Emus de ce spectacle et de l’exemple d’abnégation que le blessé offrait à toute l’armée, le vicomte de Turenne et le duc d’Enghien résolurent de ne pas se séparer de lui et de l’emmener avec eux à Philippsbourg. Installé sur un brancard, précédé du drapeau blanc que le Roi lui avait donné, M. de Castelnau, porté par les soldats du régiment Mazarin, quitta le lendemain Allerheim, passa devant Nordlingen où les troupes le virent.
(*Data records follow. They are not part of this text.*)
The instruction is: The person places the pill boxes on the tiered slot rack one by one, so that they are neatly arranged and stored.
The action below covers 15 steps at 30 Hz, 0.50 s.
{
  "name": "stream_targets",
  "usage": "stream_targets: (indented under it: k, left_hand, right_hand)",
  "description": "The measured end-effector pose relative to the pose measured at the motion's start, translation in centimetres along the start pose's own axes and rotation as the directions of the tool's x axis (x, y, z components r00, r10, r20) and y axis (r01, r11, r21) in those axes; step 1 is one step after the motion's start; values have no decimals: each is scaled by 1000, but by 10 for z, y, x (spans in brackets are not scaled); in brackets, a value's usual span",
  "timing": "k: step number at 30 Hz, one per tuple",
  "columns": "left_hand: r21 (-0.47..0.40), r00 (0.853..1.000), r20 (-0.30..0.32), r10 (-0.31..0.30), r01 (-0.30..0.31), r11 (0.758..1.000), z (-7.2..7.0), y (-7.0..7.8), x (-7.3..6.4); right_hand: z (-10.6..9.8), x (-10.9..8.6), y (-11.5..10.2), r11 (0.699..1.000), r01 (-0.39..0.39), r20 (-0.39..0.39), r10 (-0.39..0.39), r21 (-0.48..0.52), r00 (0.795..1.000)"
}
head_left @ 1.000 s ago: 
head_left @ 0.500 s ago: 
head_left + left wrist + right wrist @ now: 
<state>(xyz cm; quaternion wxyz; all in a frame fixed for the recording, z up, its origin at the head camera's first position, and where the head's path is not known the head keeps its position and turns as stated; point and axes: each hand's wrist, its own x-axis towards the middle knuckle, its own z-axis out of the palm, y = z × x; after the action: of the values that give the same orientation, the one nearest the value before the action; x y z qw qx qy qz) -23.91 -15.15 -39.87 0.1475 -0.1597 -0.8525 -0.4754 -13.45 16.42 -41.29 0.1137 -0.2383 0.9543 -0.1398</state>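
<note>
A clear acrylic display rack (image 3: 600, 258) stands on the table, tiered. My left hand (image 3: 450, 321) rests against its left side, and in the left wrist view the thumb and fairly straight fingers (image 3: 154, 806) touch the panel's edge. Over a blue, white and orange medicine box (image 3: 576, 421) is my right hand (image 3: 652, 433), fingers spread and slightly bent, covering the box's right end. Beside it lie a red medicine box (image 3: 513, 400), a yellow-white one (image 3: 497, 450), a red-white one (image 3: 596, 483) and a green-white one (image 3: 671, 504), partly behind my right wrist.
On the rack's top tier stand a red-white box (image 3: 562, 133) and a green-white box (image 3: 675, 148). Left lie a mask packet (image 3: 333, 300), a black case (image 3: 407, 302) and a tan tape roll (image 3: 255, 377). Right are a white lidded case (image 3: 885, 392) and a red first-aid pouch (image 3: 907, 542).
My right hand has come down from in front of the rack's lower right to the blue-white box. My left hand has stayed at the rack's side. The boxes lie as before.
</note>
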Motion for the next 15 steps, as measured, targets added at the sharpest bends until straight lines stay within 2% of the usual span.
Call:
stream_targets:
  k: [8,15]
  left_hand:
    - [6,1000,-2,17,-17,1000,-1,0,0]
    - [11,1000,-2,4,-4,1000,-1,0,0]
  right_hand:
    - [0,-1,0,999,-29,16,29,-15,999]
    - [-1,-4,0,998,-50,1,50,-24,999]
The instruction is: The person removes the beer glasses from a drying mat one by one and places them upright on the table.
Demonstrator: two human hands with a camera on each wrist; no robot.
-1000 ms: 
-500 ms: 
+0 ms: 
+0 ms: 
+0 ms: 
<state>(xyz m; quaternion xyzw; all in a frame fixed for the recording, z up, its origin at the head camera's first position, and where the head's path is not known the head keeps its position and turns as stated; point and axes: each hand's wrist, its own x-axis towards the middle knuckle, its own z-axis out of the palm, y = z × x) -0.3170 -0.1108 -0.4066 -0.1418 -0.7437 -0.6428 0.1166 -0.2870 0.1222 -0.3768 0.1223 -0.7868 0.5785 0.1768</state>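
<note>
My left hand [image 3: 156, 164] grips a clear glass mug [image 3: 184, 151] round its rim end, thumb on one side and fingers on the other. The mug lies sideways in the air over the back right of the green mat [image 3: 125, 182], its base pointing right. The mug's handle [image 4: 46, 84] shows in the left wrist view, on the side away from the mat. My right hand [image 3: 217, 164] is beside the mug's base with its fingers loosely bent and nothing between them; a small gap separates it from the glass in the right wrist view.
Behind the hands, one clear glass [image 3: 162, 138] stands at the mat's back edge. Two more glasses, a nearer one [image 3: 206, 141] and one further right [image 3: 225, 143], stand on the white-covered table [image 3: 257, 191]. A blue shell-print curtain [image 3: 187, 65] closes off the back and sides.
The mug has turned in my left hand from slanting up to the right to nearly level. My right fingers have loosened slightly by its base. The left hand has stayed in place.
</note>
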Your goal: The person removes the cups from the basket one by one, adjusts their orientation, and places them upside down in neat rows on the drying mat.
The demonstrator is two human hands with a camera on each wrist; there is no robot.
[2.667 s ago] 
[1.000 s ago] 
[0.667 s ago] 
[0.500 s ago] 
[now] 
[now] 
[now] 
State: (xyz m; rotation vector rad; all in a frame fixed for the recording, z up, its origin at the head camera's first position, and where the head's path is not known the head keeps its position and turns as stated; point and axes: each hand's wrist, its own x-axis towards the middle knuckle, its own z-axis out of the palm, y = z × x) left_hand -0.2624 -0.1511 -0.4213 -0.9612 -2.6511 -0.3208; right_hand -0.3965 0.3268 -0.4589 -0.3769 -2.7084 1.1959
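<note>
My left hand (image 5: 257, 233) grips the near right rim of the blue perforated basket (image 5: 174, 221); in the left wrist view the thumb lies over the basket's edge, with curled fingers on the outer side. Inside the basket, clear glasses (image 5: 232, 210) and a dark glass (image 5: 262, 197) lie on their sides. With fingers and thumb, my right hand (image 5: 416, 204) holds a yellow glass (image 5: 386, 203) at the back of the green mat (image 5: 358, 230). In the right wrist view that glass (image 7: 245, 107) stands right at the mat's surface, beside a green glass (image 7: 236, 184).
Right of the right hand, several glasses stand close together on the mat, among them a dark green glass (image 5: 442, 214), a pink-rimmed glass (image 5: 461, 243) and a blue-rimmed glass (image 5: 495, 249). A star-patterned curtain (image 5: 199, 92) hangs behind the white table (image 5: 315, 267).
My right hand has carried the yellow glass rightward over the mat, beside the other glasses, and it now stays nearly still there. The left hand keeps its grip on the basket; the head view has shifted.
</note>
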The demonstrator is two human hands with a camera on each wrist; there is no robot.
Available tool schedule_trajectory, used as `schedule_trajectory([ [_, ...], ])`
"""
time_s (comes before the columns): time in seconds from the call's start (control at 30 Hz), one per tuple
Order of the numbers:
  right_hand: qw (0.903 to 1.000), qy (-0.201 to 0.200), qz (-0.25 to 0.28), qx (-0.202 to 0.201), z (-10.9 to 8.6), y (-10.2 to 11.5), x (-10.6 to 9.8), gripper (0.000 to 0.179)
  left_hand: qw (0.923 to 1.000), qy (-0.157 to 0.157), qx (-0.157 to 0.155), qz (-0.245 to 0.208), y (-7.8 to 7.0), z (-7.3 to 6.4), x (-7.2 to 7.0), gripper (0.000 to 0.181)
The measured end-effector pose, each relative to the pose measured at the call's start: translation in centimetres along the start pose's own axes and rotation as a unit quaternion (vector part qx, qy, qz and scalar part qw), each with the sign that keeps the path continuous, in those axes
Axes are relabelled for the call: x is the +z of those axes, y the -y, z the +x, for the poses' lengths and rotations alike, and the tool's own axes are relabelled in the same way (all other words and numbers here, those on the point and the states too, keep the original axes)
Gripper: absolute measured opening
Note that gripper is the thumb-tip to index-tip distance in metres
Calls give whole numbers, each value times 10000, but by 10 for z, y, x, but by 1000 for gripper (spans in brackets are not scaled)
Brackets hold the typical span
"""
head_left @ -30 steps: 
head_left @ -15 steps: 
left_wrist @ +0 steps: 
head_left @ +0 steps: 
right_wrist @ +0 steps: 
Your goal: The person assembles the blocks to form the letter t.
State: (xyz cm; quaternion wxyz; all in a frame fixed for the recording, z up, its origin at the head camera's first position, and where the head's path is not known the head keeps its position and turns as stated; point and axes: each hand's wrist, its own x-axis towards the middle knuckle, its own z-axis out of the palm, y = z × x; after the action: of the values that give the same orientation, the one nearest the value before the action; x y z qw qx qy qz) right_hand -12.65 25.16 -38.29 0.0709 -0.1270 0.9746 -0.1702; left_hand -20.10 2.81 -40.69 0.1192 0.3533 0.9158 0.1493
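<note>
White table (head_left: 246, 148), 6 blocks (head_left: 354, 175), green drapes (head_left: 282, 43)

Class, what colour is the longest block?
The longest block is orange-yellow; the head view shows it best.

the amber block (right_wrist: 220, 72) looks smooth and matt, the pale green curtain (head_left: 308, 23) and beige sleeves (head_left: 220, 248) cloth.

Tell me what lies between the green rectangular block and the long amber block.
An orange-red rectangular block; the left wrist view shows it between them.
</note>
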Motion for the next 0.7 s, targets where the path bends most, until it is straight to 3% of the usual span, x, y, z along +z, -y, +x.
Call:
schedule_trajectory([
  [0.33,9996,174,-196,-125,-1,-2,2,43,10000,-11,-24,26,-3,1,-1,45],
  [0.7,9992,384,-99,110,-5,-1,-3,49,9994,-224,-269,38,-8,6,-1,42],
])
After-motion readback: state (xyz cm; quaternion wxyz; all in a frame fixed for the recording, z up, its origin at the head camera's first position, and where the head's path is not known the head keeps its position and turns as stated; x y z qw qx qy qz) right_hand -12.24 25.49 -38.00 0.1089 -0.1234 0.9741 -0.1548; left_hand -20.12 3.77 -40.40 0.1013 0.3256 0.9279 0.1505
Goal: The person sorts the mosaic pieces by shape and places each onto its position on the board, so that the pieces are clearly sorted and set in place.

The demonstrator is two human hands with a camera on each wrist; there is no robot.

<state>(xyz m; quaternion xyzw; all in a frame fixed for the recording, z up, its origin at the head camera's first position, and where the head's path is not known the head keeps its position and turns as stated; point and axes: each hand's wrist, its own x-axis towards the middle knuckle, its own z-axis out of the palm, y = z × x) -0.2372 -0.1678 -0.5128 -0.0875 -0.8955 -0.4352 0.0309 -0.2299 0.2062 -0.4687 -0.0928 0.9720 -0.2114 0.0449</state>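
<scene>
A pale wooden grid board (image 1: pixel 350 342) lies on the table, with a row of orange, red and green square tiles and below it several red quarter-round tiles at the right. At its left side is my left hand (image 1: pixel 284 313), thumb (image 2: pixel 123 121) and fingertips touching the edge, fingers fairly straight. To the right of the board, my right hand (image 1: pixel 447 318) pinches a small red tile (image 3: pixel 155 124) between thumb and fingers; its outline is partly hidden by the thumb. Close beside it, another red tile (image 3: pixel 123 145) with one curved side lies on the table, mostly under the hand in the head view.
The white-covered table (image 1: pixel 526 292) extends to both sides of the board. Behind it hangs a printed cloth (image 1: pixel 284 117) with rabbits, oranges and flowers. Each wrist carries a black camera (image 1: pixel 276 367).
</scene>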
A peine parut-il sur le front de bandière que ceux des officiers qui le reconnurent, enlevant leurs chapeaux, saluèrent d’un geste large ; en son honneur, les fifres jouèrent, les tambours battirent ; les cornettes de cavalerie, à mesure qu’il passait en vue des escadrons, inclinèrent les étendards.


III. — LOYALISME, INTRÉPIDITÉ, GRANDEUR D’AME ET VALEUR DU VAINQUEUR DES DUNES

Dans l’Oraison funèbre que Fléchier consacra, plus tard, à la mémoire de Turenne et que Mme de Sévigné trouvait si belle qu’il n’y avait rien, dans ce genre, qu’elle plaçât au-dessus, le futur évêque a dit, avec beaucoup de bon sens, que ces vertus de son rang, ces qualités de son état dont était doué le vainqueur du Rhin, suffisaient à faire de Turenne un héros accompli ; « si, dit-il, son portrait était moins beau, je produirais ceux de ses ancêtres. »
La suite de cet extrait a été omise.